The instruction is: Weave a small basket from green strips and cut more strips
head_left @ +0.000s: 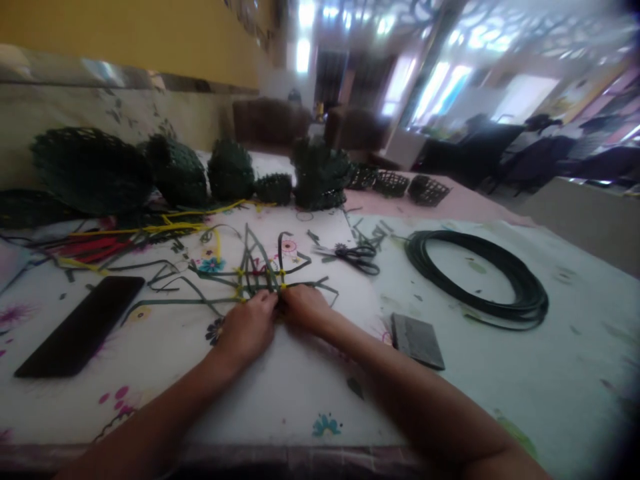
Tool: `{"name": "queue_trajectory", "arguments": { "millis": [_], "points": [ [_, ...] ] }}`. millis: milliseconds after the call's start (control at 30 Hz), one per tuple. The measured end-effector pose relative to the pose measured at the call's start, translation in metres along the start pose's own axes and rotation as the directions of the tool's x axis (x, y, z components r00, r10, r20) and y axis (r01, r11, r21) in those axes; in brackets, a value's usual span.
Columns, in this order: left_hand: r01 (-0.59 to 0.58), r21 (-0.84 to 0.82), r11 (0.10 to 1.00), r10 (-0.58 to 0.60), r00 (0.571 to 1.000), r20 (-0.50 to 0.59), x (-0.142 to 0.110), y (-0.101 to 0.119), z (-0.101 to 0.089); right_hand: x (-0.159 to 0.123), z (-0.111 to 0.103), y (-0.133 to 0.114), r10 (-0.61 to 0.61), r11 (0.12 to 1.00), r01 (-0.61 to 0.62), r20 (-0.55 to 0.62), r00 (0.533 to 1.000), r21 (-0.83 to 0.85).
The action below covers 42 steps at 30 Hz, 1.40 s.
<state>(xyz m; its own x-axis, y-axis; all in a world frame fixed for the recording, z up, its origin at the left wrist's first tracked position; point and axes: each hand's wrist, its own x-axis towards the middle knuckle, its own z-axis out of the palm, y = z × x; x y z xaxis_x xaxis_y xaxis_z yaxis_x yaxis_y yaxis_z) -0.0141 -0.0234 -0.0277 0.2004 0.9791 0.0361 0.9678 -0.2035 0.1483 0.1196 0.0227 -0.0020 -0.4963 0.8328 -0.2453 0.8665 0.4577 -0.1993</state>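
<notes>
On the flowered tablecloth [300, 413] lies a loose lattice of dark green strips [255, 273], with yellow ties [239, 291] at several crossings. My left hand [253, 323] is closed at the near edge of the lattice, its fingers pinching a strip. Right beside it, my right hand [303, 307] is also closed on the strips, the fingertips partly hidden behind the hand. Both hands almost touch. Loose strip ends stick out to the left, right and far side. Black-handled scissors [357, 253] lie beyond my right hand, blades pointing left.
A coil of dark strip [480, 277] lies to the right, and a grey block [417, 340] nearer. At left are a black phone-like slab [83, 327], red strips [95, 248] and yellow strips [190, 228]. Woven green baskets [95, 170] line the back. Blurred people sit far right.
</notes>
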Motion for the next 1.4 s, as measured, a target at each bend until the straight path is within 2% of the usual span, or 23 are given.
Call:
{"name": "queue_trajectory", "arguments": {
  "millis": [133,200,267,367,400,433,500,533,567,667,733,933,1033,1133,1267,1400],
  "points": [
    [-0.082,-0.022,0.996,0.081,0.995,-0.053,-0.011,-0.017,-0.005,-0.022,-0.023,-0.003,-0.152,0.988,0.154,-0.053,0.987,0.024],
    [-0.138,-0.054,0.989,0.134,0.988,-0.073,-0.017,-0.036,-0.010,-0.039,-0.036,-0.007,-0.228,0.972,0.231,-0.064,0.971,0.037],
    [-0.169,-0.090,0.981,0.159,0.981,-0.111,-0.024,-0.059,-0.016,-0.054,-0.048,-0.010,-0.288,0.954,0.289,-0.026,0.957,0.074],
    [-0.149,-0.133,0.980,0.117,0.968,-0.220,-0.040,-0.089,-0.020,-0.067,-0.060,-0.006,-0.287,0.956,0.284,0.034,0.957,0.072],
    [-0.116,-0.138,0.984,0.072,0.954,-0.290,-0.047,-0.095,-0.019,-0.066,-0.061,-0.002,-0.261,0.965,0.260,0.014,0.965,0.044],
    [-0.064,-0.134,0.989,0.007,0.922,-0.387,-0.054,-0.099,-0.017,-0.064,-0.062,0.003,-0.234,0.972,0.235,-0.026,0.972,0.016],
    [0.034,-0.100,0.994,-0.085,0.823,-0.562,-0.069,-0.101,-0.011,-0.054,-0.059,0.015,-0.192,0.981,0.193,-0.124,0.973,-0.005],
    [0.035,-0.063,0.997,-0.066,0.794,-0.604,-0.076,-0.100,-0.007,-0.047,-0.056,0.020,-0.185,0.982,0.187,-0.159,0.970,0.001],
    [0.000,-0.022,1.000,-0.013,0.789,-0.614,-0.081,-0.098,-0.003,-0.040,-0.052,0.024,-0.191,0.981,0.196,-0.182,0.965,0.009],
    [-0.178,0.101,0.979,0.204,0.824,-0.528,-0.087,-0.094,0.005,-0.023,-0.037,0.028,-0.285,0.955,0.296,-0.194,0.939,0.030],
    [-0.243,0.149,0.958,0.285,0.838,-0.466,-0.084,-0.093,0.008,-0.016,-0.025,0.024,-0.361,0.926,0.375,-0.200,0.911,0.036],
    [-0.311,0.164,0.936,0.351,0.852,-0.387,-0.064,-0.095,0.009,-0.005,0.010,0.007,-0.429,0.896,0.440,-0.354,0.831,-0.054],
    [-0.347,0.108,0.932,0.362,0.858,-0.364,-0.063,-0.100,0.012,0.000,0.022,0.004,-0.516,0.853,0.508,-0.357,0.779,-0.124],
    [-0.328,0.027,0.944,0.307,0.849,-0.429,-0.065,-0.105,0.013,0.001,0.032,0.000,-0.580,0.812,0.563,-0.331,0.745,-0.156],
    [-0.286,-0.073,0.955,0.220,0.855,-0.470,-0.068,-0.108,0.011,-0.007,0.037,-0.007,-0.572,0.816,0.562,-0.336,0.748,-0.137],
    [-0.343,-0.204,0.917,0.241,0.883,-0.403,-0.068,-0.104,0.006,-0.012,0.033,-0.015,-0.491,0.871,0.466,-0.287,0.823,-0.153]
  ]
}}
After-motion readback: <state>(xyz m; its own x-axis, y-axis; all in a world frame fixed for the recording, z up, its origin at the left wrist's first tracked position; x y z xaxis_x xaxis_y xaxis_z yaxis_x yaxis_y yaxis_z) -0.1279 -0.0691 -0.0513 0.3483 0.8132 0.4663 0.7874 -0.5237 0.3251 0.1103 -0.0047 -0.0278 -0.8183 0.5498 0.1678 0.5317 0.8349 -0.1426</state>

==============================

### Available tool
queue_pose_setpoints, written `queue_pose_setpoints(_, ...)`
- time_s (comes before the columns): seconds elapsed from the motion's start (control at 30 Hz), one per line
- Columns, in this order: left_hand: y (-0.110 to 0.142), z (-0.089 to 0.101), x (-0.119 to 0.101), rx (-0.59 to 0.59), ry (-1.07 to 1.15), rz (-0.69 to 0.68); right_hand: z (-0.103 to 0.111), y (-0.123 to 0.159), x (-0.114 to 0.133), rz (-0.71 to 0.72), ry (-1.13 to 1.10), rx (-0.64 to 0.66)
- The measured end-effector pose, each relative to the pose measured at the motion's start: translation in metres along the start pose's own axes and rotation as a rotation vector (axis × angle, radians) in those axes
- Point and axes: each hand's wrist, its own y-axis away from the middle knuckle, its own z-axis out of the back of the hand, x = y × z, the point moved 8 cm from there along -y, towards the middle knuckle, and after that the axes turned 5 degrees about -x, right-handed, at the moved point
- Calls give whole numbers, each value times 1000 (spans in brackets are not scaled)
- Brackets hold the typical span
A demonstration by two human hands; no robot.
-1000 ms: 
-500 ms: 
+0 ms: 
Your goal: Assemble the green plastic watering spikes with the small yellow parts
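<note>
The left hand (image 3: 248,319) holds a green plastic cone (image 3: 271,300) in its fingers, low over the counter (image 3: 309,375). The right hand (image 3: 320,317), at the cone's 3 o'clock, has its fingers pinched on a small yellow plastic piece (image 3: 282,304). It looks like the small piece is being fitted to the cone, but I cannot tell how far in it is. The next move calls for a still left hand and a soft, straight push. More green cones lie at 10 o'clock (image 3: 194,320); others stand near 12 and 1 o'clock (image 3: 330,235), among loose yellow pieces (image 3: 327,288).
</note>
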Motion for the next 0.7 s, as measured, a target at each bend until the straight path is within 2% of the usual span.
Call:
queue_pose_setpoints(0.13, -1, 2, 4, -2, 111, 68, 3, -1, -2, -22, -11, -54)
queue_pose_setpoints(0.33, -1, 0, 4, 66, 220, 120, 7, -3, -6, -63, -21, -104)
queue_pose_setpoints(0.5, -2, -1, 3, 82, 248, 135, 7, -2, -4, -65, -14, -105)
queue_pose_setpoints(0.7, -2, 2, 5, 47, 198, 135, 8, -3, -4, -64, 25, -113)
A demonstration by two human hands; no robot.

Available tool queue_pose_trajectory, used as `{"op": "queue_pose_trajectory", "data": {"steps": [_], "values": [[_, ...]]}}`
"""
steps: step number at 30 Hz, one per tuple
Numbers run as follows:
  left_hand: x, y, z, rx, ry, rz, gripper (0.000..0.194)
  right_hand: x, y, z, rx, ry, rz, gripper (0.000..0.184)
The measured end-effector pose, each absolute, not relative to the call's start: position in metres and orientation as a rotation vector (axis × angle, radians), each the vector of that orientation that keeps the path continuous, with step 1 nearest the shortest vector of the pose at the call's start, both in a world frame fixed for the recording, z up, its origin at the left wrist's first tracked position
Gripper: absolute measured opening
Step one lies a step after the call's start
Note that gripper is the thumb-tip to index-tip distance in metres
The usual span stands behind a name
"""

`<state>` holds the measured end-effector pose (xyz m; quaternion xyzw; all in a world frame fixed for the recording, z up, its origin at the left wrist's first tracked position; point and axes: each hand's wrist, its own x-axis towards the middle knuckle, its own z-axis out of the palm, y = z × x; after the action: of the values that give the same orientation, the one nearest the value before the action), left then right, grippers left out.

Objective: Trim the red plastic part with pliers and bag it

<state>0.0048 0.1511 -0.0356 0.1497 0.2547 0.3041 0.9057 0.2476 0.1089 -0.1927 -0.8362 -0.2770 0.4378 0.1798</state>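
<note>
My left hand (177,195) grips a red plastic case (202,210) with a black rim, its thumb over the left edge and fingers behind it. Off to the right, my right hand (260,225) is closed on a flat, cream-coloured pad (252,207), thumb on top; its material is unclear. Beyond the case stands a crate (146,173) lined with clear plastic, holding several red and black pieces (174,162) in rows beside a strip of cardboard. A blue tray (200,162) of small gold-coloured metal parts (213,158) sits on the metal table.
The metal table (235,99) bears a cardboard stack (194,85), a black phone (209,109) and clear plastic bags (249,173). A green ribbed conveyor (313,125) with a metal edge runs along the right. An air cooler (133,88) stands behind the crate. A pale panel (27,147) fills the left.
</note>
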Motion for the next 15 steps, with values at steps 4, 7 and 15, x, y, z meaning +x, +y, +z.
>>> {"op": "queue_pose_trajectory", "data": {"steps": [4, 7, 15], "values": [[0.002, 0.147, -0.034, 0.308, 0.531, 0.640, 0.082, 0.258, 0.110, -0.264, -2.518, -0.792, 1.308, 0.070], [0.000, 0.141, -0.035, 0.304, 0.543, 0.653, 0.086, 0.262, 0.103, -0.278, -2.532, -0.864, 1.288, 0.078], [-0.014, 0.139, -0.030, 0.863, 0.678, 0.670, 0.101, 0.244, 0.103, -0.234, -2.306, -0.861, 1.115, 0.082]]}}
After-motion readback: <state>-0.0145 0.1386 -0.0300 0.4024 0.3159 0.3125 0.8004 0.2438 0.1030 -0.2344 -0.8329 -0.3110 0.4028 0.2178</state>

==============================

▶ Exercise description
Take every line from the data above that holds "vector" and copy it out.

▶ Solution to this exercise
- The measured end-effector pose, each relative to the pose measured at the motion's start: translation in metres along the start pose's own axes and rotation as a rotation vector (axis × angle, radians) in those axes
The measured end-effector pose, each absolute, not relative to the call's start: position in metres and orientation as a rotation vector (axis × angle, radians), each the vector of that orientation that keeps the path continuous, with step 1 nearest the shortest vector of the pose at the call's start, both in a world frame fixed for the recording, z up, its origin at the left wrist's first tracked position

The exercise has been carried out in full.